STUDY MATERIAL START

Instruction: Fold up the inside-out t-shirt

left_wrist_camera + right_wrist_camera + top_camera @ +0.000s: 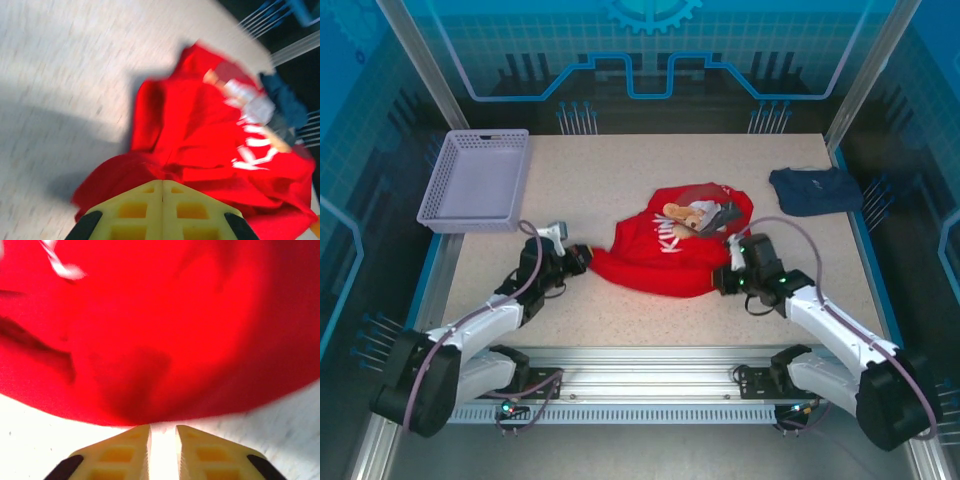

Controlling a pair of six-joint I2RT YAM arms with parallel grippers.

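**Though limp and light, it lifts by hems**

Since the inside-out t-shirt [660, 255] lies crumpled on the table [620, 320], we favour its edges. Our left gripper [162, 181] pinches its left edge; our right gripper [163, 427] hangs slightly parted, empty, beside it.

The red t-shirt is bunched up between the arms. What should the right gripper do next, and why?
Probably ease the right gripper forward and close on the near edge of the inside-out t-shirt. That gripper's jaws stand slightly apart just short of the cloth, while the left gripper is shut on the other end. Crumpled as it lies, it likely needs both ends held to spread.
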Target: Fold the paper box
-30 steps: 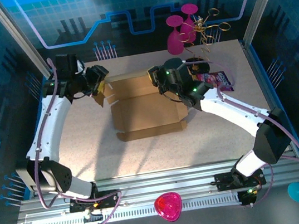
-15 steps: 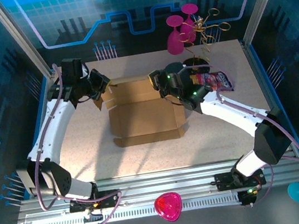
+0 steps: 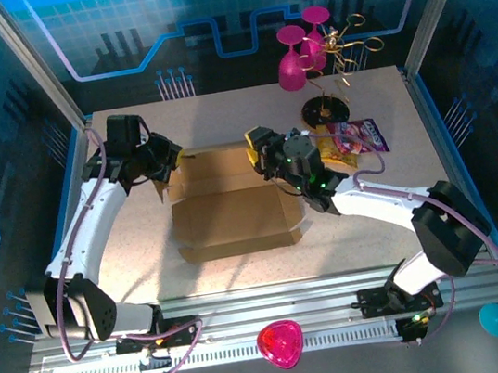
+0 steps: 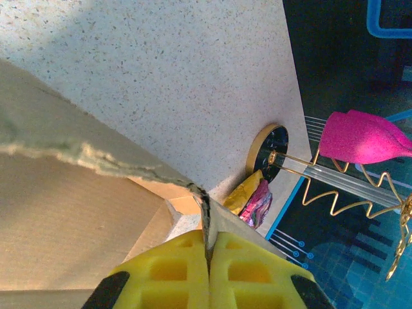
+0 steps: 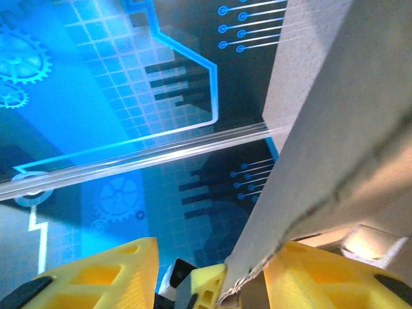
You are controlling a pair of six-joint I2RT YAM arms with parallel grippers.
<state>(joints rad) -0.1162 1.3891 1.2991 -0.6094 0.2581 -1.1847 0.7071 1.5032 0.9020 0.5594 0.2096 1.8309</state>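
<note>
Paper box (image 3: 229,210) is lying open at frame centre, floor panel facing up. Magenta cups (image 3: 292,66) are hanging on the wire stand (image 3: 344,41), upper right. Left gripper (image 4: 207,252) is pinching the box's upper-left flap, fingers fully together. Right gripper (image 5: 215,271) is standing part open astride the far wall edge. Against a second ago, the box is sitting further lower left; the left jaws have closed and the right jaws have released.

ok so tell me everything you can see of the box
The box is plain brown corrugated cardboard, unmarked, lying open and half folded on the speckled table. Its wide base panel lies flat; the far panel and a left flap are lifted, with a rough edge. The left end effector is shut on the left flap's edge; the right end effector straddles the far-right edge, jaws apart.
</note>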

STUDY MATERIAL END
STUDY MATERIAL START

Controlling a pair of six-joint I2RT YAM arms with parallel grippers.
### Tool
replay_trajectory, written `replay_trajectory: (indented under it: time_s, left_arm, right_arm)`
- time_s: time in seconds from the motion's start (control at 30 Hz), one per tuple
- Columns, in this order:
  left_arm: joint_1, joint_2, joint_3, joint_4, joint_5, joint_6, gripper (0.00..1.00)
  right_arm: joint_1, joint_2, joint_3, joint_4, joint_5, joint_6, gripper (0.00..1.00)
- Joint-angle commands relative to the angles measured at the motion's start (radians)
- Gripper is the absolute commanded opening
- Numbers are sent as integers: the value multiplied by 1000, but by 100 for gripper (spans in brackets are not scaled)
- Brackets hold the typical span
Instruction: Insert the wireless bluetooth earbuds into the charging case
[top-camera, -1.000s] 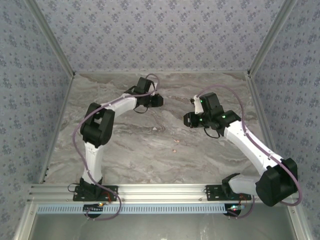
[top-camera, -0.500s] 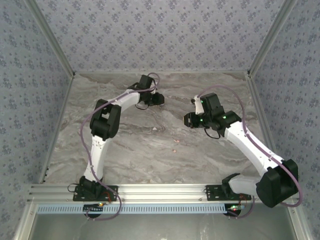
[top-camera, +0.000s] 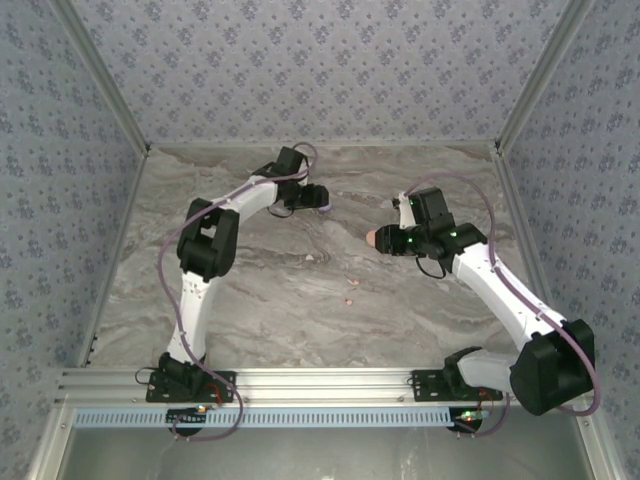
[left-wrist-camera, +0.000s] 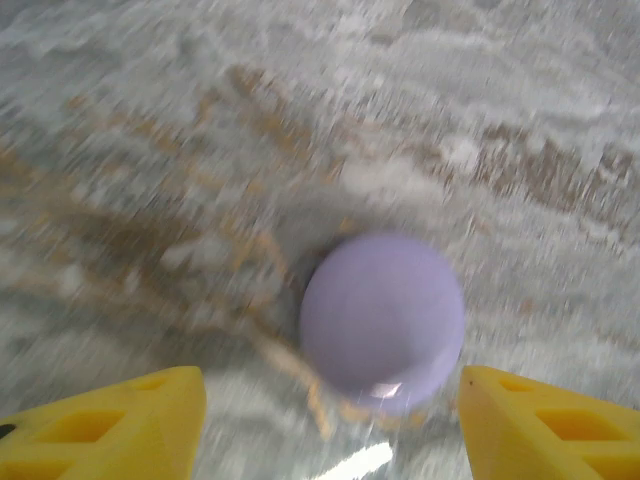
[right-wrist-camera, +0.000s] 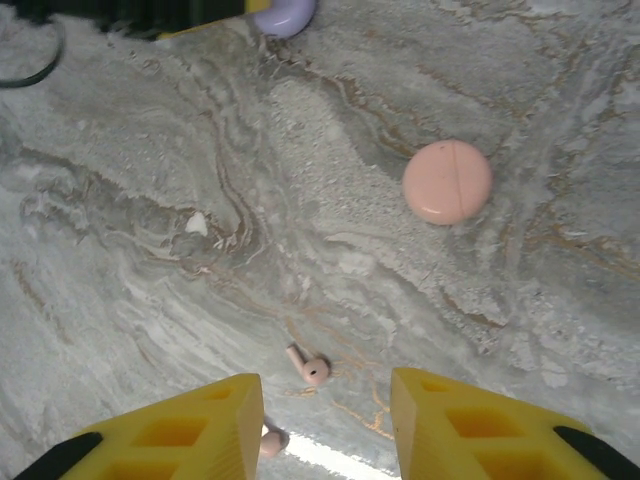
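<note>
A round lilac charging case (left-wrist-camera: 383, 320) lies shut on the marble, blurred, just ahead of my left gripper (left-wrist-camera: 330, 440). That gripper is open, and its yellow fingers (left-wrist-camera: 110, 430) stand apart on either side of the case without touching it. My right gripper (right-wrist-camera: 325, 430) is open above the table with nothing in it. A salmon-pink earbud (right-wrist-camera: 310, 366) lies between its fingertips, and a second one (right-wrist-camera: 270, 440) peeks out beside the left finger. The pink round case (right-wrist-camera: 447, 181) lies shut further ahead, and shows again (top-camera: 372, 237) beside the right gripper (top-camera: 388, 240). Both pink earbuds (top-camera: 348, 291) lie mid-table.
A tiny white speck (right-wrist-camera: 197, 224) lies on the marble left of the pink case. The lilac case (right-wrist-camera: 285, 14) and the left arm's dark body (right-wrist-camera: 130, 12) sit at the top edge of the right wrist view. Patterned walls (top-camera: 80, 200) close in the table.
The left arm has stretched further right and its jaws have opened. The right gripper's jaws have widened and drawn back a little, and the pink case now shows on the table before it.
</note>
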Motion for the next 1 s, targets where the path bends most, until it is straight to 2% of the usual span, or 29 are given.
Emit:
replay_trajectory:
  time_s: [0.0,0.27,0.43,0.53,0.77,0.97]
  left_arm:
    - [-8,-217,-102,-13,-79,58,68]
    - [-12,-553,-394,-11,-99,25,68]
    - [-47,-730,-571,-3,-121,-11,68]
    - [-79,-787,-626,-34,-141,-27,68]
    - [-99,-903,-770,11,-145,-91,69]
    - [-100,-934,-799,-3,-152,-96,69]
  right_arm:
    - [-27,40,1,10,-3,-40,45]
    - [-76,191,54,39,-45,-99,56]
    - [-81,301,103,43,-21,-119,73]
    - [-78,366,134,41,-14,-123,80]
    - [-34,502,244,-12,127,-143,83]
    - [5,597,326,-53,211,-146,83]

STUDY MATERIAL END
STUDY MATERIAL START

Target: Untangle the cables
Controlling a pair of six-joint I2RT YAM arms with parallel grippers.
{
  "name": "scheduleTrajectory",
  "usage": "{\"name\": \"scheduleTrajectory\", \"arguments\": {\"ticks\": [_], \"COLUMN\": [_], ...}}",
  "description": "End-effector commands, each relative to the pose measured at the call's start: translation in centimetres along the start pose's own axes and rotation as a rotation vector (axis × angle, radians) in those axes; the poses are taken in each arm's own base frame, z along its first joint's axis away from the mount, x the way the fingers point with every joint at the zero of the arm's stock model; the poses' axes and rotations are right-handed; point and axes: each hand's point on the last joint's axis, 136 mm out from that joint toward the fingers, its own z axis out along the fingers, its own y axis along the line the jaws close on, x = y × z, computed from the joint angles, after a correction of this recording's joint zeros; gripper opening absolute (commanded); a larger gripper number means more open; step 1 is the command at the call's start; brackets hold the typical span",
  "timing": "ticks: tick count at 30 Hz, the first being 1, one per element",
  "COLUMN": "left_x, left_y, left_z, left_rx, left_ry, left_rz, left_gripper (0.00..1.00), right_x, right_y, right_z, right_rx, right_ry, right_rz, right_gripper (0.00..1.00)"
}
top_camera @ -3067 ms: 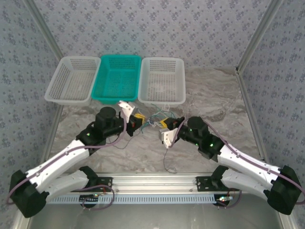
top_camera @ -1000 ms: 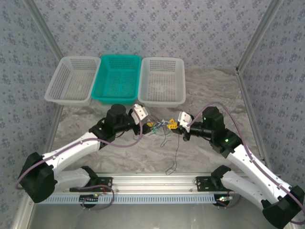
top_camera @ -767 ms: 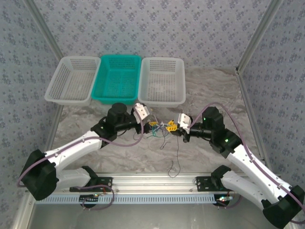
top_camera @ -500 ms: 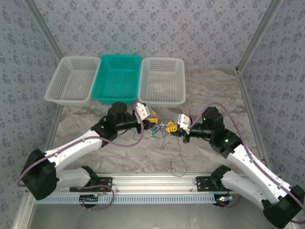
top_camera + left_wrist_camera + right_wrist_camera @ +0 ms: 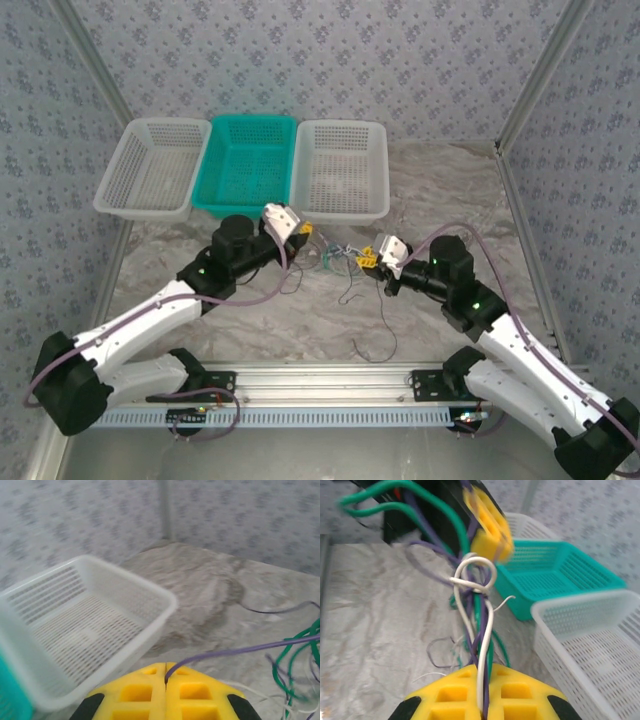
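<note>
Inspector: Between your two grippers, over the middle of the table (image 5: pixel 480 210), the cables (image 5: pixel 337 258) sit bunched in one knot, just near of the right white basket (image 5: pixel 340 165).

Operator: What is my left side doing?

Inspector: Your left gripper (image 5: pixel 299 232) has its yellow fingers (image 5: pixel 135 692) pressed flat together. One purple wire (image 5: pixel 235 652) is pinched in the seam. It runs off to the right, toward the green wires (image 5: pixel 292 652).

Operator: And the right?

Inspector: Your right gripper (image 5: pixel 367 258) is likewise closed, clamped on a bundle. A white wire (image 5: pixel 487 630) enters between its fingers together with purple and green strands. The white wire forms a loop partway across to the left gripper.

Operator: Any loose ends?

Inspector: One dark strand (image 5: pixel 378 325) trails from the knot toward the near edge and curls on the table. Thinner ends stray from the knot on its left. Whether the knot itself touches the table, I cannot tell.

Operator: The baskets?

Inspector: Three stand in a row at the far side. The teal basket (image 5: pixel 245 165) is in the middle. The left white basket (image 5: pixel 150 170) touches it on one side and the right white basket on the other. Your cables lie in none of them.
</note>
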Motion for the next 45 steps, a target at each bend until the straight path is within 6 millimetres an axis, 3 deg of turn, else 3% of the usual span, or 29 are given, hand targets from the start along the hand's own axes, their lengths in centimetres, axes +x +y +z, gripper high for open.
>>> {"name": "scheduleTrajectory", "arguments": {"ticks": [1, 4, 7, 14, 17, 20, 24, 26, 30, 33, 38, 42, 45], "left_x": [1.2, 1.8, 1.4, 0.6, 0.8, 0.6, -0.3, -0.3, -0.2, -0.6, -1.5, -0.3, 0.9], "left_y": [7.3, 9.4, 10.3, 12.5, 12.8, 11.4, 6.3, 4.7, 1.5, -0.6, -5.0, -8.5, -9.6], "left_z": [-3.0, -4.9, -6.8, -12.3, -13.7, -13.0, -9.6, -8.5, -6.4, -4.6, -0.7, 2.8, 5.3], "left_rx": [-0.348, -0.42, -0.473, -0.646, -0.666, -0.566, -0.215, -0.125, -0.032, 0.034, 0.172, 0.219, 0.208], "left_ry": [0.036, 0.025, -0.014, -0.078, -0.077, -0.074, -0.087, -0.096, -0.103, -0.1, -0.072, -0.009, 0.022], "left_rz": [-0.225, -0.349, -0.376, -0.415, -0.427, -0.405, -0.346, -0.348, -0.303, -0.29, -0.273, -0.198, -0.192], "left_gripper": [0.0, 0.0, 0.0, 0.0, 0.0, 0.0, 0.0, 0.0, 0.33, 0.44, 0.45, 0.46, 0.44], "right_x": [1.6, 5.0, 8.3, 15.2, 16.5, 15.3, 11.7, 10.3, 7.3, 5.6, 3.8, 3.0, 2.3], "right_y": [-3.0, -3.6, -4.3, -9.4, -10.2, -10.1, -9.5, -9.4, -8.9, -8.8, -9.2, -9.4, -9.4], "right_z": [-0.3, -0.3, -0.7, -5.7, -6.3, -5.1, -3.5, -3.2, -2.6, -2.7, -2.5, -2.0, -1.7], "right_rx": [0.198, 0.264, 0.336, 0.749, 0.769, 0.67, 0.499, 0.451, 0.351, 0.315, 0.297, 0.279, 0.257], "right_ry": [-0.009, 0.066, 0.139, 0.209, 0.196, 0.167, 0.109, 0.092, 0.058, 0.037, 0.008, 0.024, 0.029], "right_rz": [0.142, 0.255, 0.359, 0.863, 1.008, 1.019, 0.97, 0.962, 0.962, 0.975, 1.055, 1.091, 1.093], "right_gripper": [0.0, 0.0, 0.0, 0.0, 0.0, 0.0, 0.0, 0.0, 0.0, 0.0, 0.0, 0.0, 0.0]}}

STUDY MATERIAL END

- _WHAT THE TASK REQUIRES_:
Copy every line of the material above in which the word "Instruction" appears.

- _RESULT BELOW_:
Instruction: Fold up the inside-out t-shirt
Instruction: Insert the wireless bluetooth earbuds into the charging case

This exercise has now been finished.